Current statistical methodology still reflects the use-context of its first development in the 1920s: methods assume that researchers make all important analysis choices before gathering the data. In modern data science age, however, data-driven paradigms have become dominant: many measurements are gathered simultaneously and it is often natural to pursue research questions that were not of obvious interest a priori. Looking at the data is scientifically sensible to do, but the problem is that current statistical methods cannot handle this behaviour well. What is needed for this, is the right mathematical framework, that gives the necessary error control guarantees without all the old restrictive assumptions. In this PhD project you will develop such mathematical foundations by bringing together exciting novel developments in mathematical statistics and machine learning theory, among which: closed testing, bandits, and the new theory of hypothesis testing with e-values, co-developed by your supervisor Dr. Rianne de Heide.
You will:
- Perform daily PhD-level research
- Publish results in journals and conference proceedings, and present these at (inter)national workshops and conferences.

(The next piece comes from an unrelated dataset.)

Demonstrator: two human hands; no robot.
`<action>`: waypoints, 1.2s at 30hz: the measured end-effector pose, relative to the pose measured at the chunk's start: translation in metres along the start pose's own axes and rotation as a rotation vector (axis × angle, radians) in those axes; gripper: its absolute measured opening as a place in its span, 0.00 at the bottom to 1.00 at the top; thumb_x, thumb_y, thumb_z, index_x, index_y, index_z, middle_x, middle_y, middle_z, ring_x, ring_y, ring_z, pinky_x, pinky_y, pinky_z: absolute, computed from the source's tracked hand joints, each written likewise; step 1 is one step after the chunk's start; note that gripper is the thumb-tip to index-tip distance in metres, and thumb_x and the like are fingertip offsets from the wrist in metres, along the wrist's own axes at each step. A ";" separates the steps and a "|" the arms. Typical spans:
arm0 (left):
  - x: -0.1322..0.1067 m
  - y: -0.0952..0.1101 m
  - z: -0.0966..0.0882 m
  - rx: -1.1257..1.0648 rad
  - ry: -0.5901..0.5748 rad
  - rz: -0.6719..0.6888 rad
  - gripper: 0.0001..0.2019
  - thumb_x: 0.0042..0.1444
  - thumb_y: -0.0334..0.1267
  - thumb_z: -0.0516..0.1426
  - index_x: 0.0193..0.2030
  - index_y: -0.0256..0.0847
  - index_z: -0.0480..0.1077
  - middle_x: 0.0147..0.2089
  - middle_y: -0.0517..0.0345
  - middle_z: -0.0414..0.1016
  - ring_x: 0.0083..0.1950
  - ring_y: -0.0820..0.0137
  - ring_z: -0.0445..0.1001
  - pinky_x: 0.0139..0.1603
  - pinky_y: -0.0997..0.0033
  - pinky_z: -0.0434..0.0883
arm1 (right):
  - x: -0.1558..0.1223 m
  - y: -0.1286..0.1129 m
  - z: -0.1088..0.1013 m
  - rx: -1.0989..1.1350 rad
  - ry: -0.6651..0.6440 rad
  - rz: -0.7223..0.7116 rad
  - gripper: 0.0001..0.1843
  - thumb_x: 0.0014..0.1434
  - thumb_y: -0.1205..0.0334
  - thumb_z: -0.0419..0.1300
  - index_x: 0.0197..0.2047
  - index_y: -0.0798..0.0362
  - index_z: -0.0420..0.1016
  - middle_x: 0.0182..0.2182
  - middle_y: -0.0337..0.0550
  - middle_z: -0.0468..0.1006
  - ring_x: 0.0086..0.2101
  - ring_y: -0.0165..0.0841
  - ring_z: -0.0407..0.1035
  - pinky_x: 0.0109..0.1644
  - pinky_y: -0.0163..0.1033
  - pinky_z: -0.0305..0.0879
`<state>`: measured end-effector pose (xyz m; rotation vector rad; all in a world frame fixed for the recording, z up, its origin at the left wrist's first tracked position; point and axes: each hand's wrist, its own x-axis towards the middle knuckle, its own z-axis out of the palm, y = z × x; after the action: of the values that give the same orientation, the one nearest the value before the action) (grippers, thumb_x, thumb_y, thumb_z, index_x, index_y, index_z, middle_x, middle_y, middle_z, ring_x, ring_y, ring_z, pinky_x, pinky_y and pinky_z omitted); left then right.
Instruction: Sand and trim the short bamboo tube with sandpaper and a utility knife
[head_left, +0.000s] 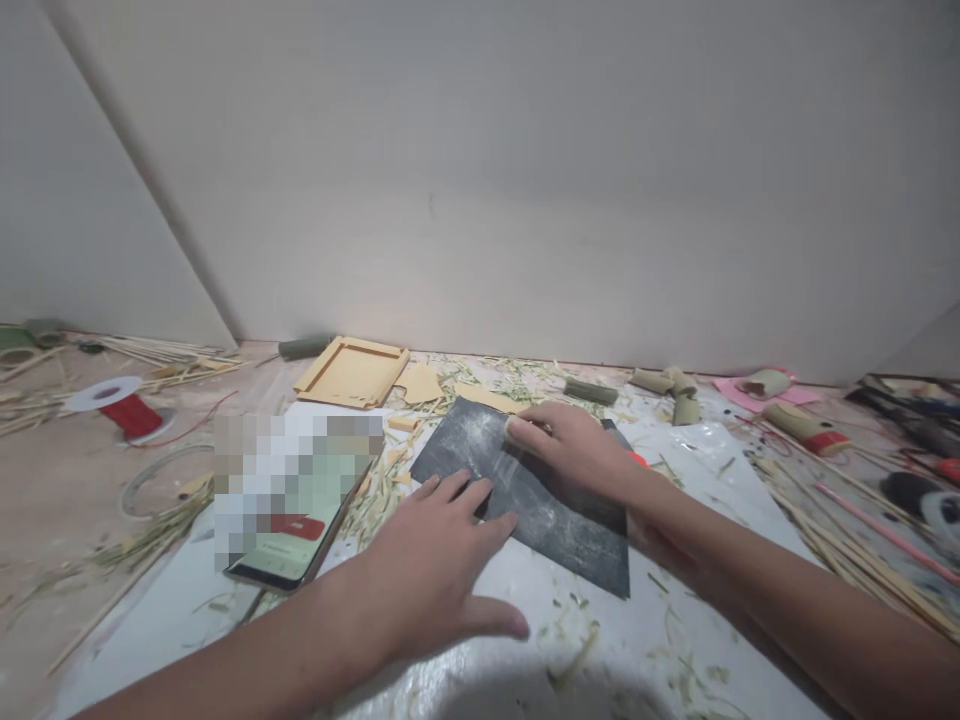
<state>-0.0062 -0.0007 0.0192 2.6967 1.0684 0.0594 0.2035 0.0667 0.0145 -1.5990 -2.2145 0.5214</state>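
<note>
A dark sheet of sandpaper point(577, 540), dusted with pale powder, lies on the white sheet in front of me. My left hand point(442, 550) rests with spread fingers on its near left edge, thumb out over the white sheet. My right hand point(574, 445) is closed around a small pale bamboo piece point(512, 430) and presses it against the sandpaper. Most of that piece is hidden by the fingers. Behind the sandpaper lie a shallow yellow tray-like frame point(352, 372) and a torn yellow scrap point(420, 384).
A phone point(300, 550) lies left of my left hand. Farther left stand a spool of red thread point(131, 412) and a clear ring of tape point(161, 485). Short bamboo tubes point(591, 390) line the wall. Bamboo strips point(862, 550) lie at right; shavings cover the white sheet point(540, 670).
</note>
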 end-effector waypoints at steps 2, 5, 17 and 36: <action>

- Contribute to teaching activities related to your work.
- Be a part of an excellent young research group, and benefit from frequent (virtual) interaction with other internationally renowned research groups working on e-values, such as at CWI (Amsterdam), LUMC (Leiden) and in the US.
We are an inclusive group and diversity is at the heart of our research principles. We care about a good working atmosphere and a good work-life balance. Applications from all groups currently under-represented in academic posts are especially encouraged. We particularly encourage women and people from minority groups to apply.